* Aim of the exercise: Find the lines below in which the string "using" occurs. Copy each one.

Stored records:
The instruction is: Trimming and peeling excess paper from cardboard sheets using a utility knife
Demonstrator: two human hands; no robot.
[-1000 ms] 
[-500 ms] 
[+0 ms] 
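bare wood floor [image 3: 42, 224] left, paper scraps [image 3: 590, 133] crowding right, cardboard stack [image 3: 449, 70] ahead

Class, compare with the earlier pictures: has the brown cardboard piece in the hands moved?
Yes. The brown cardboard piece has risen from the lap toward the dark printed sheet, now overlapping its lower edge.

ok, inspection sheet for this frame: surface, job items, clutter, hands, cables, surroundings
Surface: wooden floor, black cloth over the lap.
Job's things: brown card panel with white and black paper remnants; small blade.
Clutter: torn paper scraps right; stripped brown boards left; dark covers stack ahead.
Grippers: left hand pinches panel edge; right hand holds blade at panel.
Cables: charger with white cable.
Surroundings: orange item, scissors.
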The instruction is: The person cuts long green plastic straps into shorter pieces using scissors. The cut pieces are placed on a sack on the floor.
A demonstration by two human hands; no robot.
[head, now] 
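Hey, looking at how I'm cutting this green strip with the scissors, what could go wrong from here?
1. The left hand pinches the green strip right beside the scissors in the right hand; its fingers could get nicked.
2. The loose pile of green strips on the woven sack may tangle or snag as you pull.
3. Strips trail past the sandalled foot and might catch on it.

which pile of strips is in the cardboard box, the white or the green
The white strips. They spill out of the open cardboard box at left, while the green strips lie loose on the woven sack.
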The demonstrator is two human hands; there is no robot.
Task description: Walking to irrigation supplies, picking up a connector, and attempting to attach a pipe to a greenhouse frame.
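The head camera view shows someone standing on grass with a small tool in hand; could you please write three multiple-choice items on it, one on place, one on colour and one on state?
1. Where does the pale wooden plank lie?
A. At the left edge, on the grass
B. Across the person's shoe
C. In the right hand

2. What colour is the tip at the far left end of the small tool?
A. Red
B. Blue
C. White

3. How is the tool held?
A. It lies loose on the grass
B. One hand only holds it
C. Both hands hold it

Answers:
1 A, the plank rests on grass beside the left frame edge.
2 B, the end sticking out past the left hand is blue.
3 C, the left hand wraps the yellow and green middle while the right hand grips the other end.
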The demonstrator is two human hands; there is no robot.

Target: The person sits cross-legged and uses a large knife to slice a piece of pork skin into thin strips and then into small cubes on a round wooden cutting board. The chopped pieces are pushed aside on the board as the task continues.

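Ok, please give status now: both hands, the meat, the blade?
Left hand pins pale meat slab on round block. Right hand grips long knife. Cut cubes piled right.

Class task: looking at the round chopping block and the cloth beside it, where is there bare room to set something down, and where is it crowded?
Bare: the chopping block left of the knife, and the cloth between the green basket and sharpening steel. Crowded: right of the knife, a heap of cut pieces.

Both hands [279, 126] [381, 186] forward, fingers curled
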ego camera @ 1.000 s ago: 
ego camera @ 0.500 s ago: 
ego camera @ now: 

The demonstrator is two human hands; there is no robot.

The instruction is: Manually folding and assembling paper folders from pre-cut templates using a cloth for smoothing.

* Answer to this problem:
The instruction is: Trimming and peeling excess paper from cardboard sheets using a utility knife
The instruction is: The person cuts long green plastic straps into shorter pieces using scissors. The cut pieces are placed on a sack on the floor.
The instruction is: Manually folding and assembling paper folders from pre-cut templates using a cloth for smoothing.

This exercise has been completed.